I've seen the other threads about this issue, but I haven't seen an answer that helps me.

My issue is very similar to the person using "CJ's horrible web services" in a previous post.

I'm using python 2.5 and the suds library (version 0.4.1). I request some records from a database through a web service. I then try to print some of the fields of the returned records. Some of the titles of those records contain characters that cause an exception. The exception I get is:

UnicodeEncodeError: 'ascii' codec can't encode character u'\u201d' in position 39: ordinal not in range(128)

My code looks like this: (sr is a Service Request, the type of record I'm retrieving from the DB)

response = client.service.QuerySRByExample(input_data)
for sr in response:
    print sr.SRNumber, sr.Title

If I loop through the offending开发者_JAVA百科 title using ord(), I can see that there are some double-quote characters that have code point 8220 and 8221. These are what is causing the error (The first double-quote is at position 39 of the title string, as per the error message.)

... 114 111 108 108 101 114 32 65 8221 32 43 32 8220 68 67 78 ...

If I instead use

    print sr.SRNumber, sr.Title.encode('ascii', 'ignore')

I don't get the error. It just drops the offending characters (anything with code point > 127).

Is there a better way to handle this? It seems like I should be able to convert the utf-8 double-quotes into ascii double-quotes somehow.

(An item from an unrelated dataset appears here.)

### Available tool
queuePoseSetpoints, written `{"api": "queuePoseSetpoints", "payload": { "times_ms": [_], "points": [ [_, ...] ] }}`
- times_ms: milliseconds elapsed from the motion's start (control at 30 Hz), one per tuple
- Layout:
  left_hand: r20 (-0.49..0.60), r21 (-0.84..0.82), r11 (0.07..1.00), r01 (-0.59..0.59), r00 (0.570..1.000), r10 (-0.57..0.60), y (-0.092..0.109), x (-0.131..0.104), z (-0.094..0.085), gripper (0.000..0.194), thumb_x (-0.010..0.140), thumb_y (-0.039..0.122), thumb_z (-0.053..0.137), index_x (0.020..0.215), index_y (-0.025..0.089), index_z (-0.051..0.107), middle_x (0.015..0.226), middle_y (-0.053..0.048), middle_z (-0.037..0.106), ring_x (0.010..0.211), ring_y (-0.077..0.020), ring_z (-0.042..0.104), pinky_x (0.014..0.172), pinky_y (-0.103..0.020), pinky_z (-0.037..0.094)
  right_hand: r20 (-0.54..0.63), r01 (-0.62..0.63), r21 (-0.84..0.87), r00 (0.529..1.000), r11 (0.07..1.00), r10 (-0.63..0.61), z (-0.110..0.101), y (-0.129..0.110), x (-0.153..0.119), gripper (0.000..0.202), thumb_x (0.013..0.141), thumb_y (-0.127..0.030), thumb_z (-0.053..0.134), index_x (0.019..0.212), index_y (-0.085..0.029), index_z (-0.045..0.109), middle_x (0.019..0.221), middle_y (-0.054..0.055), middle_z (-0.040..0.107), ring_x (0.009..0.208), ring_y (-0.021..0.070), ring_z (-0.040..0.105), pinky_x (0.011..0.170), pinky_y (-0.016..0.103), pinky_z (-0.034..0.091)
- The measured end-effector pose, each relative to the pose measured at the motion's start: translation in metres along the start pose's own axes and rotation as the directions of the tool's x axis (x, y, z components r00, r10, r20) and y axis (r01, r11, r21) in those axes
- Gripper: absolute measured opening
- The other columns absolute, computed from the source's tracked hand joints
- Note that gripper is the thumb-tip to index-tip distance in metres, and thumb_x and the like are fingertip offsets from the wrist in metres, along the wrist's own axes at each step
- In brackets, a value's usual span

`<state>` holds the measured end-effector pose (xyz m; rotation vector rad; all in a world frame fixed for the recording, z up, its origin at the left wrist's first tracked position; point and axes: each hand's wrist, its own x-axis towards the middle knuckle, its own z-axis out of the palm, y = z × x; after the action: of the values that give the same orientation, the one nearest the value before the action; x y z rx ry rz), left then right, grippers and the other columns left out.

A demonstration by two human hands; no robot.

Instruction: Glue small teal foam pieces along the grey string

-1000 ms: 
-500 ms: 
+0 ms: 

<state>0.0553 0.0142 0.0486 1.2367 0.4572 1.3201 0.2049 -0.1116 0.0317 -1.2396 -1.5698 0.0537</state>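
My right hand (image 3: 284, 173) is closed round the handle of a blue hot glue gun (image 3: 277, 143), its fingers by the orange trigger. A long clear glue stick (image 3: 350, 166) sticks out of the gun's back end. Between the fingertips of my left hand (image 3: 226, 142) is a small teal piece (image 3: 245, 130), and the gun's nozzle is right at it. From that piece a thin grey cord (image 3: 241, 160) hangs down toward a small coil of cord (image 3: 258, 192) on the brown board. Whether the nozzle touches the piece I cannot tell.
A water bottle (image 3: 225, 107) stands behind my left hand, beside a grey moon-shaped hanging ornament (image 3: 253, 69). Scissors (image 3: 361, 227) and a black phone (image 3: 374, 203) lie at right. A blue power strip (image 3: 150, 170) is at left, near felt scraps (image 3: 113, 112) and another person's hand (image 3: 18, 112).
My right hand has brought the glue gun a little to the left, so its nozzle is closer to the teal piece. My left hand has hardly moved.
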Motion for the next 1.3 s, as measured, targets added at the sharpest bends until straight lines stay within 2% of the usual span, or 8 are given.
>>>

The web service says it is using utf-8 enoding. The first part of the response back from the web service is:

 <?xml version="1.0" encoding="UTF-8" ?> 
 <SOAP-ENV:Envelope xmlns:SOAP-ENV="http://schemas.xmlsoap.org/soap/envelope/">

In the other thread, one user said he found something in the suds code and was able to fix it. I don't know if that was incorporated into the suds library.

Any help would be greatly appreciated.


It's just failing to print. If your terminal can handle utf-8 (Macs and most recent Linux), print sr.Title.encode("utf-8") should work. On Windows, I think you can try encoding with your system code page (probably cp1252) - but it might not have the necessary characters.

Upgrading to a newer version of Python might help. In 2.6 and 2.7, I can print out unicode characters without having to do anything special.